# Aim of the exercise
Exact repetition is required: reproduce every line of the data.

# Exercise data
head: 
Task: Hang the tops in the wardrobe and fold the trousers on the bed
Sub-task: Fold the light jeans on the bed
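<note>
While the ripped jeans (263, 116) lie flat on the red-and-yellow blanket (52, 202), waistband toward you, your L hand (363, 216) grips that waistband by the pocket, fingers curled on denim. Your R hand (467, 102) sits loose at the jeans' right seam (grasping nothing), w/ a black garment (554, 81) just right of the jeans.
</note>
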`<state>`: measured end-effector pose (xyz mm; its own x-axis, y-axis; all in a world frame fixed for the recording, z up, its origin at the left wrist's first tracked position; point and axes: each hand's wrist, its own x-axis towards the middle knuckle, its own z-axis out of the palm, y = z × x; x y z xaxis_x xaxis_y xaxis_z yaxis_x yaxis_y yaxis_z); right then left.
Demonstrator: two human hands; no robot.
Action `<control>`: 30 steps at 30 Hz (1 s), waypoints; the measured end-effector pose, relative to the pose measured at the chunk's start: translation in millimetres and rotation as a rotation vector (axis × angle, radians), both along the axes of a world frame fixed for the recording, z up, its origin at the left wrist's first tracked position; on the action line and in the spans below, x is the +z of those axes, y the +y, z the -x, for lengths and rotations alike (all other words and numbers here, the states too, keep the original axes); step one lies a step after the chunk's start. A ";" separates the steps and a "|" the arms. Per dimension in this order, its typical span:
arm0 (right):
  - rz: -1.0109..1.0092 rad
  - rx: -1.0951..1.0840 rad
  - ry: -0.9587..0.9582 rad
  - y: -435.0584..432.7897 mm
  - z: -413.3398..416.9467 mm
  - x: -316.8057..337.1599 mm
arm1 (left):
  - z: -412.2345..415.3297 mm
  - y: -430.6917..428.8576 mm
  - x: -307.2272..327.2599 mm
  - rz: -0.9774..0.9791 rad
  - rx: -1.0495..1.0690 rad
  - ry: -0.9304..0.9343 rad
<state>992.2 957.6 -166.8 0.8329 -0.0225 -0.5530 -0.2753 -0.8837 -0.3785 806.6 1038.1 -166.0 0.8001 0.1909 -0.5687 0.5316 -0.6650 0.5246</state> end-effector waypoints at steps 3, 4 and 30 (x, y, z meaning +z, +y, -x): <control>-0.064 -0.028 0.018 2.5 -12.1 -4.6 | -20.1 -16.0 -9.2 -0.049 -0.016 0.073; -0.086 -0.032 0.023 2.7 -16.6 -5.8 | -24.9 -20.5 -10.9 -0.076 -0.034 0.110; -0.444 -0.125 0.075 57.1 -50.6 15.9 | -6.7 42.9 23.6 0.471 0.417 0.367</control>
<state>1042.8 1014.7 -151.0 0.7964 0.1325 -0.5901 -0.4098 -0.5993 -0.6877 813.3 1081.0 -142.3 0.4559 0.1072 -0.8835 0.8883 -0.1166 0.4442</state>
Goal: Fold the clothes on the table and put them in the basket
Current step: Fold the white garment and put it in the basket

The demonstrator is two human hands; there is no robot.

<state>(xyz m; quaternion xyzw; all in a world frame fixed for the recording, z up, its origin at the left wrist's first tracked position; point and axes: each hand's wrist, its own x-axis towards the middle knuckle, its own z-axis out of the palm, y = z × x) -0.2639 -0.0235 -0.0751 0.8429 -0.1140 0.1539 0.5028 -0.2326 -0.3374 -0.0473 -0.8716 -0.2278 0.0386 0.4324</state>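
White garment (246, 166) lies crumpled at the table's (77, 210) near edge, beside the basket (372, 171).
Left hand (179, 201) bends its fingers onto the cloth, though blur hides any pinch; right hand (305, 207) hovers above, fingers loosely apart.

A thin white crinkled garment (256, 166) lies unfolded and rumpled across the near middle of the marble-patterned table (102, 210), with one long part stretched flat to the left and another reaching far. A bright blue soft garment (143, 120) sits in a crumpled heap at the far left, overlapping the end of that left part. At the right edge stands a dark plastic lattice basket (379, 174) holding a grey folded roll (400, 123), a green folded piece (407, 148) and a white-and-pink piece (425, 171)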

# Result of this task
head: 
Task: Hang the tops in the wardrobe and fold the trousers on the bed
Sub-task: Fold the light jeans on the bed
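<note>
While the ripped jeans (263, 116) lie flat on the red-and-yellow blanket (52, 202), waistband toward you, your L hand (363, 216) grips that waistband by the pocket, fingers curled on denim. Your R hand (467, 102) sits loose at the jeans' right seam (grasping nothing), w/ a black garment (554, 81) just right of the jeans.
</note>
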`<state>`: measured end-effector pose (xyz mm; its own x-axis, y-axis; all in a world frame fixed for the recording, z up, its origin at the left wrist's first tracked position; point and axes: each hand's wrist, its own x-axis towards the middle knuckle, its own z-axis out of the palm, y = z × x; x y z xaxis_x xaxis_y xaxis_z yaxis_x yaxis_y yaxis_z); right then left.
Demonstrator: two human hands; no robot.
Action `<control>`: 30 steps at 30 Hz (1 s), waypoints; the measured end-effector pose, relative to the pose measured at the chunk's start: translation in millimetres and rotation as a rotation vector (axis × angle, radians), both along the axes of a world frame fixed for the recording, z up, its origin at the left wrist's first tracked position; on the action line and in the spans below, x is the +z of those axes, y the +y, z the -x, for lengths and rotations alike (all other words and numbers here, the states too, keep the original axes); step one lies a step after the chunk's start. A ";" separates the steps and a "|" the arms. Per dimension in this order, its typical span:
arm0 (right):
  - rz: -1.0109..1.0092 rad
  - rx: -1.0951..1.0840 rad
  - ry: -0.9587..0.9582 rad
  - y: -435.0584..432.7897 mm
  - z: -413.3398..416.9467 mm
  - x: -316.8057..337.1599 mm
arm1 (left):
  - z: -412.2345..415.3297 mm
  - y: -430.6917..428.8576 mm
  - x: -307.2272..327.2599 mm
  - rz: -0.9774..0.9791 rad
  - rx: -1.0495..1.0690 rad
  - ry: -0.9304..0.9343 rad
<state>992.2 957.6 -166.8 0.8329 -0.0225 -0.5530 -0.2753 -0.8837 -0.3785 806.6 1038.1 -166.0 0.8001 0.1909 -0.5687 0.5316 -0.6650 0.5246</state> end-effector waypoints at steps 3, 4 and 30 (x, y, z meaning +z, +y, -x): <control>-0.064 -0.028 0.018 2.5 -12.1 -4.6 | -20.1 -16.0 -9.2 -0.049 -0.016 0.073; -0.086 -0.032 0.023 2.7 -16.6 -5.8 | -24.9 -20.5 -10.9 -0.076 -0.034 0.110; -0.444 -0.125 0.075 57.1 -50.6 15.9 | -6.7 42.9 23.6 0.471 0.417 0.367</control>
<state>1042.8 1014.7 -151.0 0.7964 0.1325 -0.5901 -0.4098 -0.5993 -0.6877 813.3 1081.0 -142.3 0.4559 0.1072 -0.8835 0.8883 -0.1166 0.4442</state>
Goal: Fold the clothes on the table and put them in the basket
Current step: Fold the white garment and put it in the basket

The demonstrator is two human hands; there is no robot.

<state>(xyz m; quaternion xyzw; all in a world frame fixed for the recording, z up, its origin at the left wrist's first tracked position; point and axes: each hand's wrist, its own x-axis towards the middle knuckle, its own z-axis out of the palm, y = z × x) -0.2639 -0.0235 -0.0751 0.8429 -0.1140 0.1539 0.5028 -0.2326 -0.3374 -0.0473 -0.8716 -0.2278 0.0386 0.4324</state>
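White garment (246, 166) lies crumpled at the table's (77, 210) near edge, beside the basket (372, 171).
Left hand (179, 201) bends its fingers onto the cloth, though blur hides any pinch; right hand (305, 207) hovers above, fingers loosely apart.

A thin white crinkled garment (256, 166) lies unfolded and rumpled across the near middle of the marble-patterned table (102, 210), with one long part stretched flat to the left and another reaching far. A bright blue soft garment (143, 120) sits in a crumpled heap at the far left, overlapping the end of that left part. At the right edge stands a dark plastic lattice basket (379, 174) holding a grey folded roll (400, 123), a green folded piece (407, 148) and a white-and-pink piece (425, 171)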

What this exercise asked for has been supplied.